Problem statement: This calls for a verbatim copy of all the data, with no images carried over.

Data extract:
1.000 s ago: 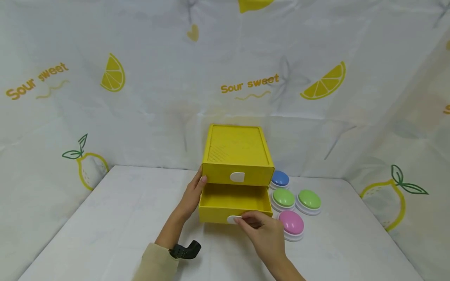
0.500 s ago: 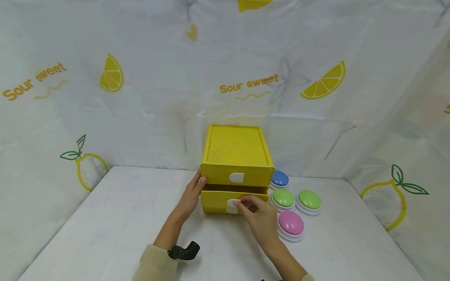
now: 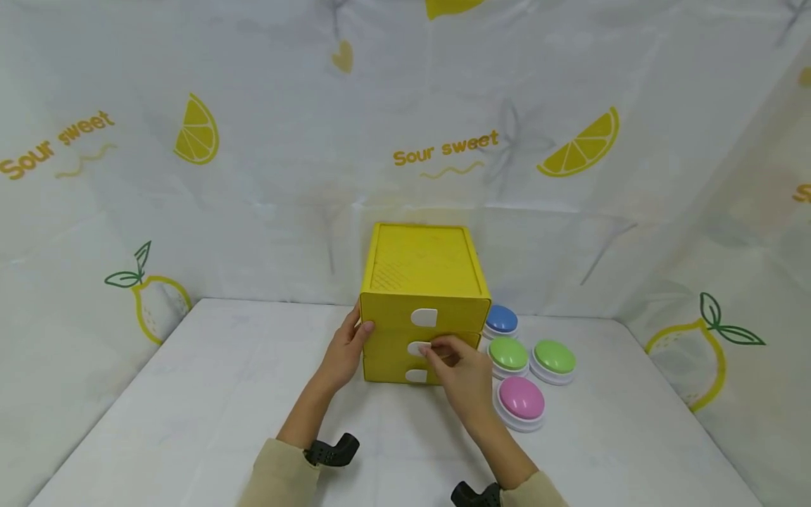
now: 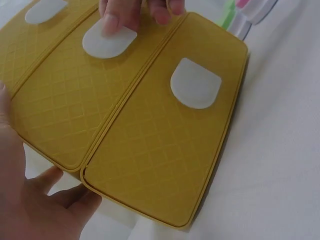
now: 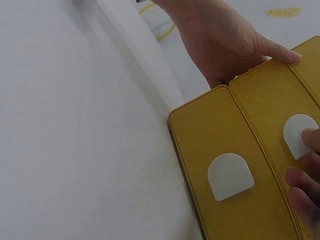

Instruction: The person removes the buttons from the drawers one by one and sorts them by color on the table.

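A yellow drawer box (image 3: 421,260) with three stacked drawers stands at the middle of the table, each front bearing a white handle. My left hand (image 3: 342,355) grips its left side, thumb on the front edge and fingers along the side wall, as the left wrist view shows. With thumb and fingers my right hand (image 3: 467,380) pinches the middle drawer's handle (image 4: 102,42). The middle drawer (image 4: 70,95) sits flush with the others. Below it, the bottom drawer's handle (image 5: 230,176) is untouched.
Right of the box are several round push buttons on white bases: a blue button (image 3: 502,319), a green button (image 3: 508,353), another green button (image 3: 554,356) and a pink button (image 3: 522,398). A white lemon-print curtain (image 3: 285,176) hangs behind the white table (image 3: 190,408).
The middle drawer, pulled well out a second ago, has slid back into the box, pushed by my right hand at its handle. My left hand has stayed at the box's side.
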### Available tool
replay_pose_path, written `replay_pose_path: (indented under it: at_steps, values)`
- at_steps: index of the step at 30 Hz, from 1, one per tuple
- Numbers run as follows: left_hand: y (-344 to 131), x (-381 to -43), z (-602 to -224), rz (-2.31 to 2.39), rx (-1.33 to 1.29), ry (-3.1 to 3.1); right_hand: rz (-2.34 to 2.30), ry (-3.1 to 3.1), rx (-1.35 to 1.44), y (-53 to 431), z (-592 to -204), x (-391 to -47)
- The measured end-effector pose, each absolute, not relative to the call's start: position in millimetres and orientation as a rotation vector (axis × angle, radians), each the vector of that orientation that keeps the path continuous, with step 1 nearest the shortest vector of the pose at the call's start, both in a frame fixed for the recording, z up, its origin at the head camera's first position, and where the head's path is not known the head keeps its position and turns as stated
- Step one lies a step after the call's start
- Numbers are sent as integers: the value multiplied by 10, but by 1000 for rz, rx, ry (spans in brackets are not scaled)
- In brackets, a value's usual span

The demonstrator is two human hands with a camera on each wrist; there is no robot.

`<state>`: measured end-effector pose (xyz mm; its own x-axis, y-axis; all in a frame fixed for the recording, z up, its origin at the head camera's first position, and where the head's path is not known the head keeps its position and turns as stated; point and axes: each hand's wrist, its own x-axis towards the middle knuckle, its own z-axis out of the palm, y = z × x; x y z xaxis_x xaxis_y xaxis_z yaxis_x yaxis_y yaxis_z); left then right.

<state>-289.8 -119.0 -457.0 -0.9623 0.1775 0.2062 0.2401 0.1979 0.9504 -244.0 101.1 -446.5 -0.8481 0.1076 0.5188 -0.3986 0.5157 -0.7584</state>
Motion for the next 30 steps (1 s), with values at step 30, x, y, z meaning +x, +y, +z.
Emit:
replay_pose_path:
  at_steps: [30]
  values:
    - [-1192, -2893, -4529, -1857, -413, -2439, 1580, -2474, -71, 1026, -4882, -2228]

Output for this task:
1.000 s ago: 
0.500 s ago: 
now: 
now: 
now: 

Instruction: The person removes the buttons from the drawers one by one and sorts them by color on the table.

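A yellow drawer box (image 3: 421,260) with three stacked drawers stands at the middle of the table, each front bearing a white handle. My left hand (image 3: 342,355) grips its left side, thumb on the front edge and fingers along the side wall, as the left wrist view shows. With thumb and fingers my right hand (image 3: 467,380) pinches the middle drawer's handle (image 4: 102,42). The middle drawer (image 4: 70,95) sits flush with the others. Below it, the bottom drawer's handle (image 5: 230,176) is untouched.
Right of the box are several round push buttons on white bases: a blue button (image 3: 502,319), a green button (image 3: 508,353), another green button (image 3: 554,356) and a pink button (image 3: 522,398). A white lemon-print curtain (image 3: 285,176) hangs behind the white table (image 3: 190,408).
The middle drawer, pulled well out a second ago, has slid back into the box, pushed by my right hand at its handle. My left hand has stayed at the box's side.
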### Available tool
replay_pose_path, written `replay_pose_path: (indented under it: at_steps, values)`
- at_steps: index of the step at 30 Hz, from 1, one per tuple
- Numbers run as follows: left_hand: y (-344 to 131), x (-381 to -43), z (-602 to -224), rz (-2.31 to 2.39), rx (-1.33 to 1.29), ry (-3.1 to 3.1); right_hand: rz (-2.34 to 2.30), ry (-3.1 to 3.1), rx (-1.35 to 1.44), y (-53 to 431), z (-592 to -204), x (-391 to -47)
- The measured end-effector pose, each absolute, not relative to the call's start: position in millimetres and orientation as a rotation vector (axis × angle, radians), each the vector of that orientation that keeps the path continuous, with step 1 nearest the shortest vector of the pose at the call's start, both in a frame fixed for the recording, z up, its origin at the head camera's first position, and where the head's path is not known the head keeps its position and turns as stated
- Step one lies a step after the call's start
- Numbers are sent as integers: the value multiplied by 10, but by 1000 for rz, rx, ry (spans in brackets are not scaled)
- In brackets, a value's usual span

The demonstrator is two human hands with a camera on each wrist; there is no robot.

`<state>`: measured end-effector pose (xyz mm; its own x-axis, y-axis; all in a frame fixed for the recording, z up, its origin at the head camera's first position, and where the head's path is not known the head keeps its position and turns as stated; point and axes: each hand's wrist, its own x-axis towards the middle knuckle, its own z-axis out of the palm, y = z × x; x y z xaxis_x xaxis_y xaxis_z yaxis_x yaxis_y yaxis_z); left then right.

<state>-289.8 -119.0 -457.0 -0.9623 0.1775 0.2062 0.2401 0.1979 0.9504 -244.0 101.1 -446.5 -0.8481 0.1076 0.5188 -0.3986 0.5157 -0.7584</state>
Motion for the next 30 steps (1 s), with values at step 30, x, y, z meaning +x, +y, +z.
Emit:
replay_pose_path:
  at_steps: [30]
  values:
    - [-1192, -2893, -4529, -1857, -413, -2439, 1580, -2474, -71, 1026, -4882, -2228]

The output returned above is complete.